_AIM OF THE TASK_. From the first line of the material below to the line containing "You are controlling", repeat every line exactly and add nothing.

──────

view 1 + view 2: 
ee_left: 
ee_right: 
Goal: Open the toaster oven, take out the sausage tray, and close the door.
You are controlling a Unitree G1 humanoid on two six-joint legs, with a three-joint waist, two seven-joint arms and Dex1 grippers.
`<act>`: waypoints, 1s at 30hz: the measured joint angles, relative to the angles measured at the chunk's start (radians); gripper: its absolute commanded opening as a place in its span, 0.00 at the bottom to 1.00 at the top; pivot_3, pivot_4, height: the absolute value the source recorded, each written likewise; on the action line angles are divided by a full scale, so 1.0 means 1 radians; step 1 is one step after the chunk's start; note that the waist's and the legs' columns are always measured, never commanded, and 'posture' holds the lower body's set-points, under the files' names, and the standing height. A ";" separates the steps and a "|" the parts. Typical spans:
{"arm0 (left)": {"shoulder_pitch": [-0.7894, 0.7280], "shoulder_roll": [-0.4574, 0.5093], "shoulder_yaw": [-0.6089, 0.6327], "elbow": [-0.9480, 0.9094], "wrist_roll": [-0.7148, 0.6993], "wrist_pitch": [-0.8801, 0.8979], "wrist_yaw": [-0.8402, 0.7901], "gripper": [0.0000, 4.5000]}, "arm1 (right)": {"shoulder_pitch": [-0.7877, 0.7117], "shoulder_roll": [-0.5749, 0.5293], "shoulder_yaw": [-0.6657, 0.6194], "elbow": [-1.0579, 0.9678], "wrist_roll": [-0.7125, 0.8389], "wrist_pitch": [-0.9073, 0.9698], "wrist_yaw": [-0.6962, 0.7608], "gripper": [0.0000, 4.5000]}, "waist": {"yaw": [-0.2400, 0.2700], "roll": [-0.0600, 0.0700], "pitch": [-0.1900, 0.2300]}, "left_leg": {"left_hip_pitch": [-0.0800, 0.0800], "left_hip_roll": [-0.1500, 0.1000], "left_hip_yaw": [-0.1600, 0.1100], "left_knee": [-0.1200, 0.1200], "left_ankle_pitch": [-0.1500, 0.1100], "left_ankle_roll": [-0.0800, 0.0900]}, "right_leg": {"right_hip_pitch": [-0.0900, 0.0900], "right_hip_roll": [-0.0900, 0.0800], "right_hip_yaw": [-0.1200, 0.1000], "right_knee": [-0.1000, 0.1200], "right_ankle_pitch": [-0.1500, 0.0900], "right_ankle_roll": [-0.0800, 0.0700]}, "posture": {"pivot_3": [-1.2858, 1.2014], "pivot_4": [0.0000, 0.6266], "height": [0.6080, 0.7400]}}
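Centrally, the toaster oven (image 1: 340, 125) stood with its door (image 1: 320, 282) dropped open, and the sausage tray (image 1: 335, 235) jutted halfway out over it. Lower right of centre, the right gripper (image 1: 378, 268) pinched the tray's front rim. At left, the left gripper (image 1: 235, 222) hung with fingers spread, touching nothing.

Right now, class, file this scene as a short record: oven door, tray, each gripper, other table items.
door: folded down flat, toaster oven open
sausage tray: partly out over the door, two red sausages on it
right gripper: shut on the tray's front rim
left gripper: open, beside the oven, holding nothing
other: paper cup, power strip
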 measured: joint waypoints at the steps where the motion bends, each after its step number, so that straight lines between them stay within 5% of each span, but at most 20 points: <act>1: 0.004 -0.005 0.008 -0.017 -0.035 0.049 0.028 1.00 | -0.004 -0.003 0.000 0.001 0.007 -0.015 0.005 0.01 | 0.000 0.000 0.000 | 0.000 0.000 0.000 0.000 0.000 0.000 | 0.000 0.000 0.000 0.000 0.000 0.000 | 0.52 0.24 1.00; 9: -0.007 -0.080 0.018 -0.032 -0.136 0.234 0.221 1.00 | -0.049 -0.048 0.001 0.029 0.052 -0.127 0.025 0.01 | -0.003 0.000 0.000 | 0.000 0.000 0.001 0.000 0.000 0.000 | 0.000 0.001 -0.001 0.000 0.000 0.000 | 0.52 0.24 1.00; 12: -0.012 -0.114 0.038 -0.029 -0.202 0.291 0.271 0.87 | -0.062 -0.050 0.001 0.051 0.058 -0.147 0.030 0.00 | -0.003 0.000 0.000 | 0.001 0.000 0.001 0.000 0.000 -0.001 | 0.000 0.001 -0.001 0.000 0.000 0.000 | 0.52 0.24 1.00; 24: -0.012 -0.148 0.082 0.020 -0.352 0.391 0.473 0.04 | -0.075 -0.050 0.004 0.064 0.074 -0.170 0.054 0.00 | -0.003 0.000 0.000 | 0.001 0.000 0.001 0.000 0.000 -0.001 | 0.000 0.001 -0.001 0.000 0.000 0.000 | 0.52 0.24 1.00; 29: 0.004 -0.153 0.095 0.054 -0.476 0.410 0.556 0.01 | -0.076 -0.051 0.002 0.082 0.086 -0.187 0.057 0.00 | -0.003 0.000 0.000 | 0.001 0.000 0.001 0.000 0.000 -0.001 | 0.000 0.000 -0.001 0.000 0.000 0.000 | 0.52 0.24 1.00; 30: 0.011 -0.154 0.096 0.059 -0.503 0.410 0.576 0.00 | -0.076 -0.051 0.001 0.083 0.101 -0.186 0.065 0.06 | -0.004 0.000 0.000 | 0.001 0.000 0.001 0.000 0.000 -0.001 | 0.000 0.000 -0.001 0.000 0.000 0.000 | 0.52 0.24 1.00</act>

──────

_RESPONSE TO THIS TASK_.
view 1 + view 2: 
ee_left: 
ee_right: 
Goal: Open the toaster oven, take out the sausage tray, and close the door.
You are controlling a Unitree G1 humanoid on two six-joint legs, with a three-joint waist, two seven-joint arms and Dex1 grippers.

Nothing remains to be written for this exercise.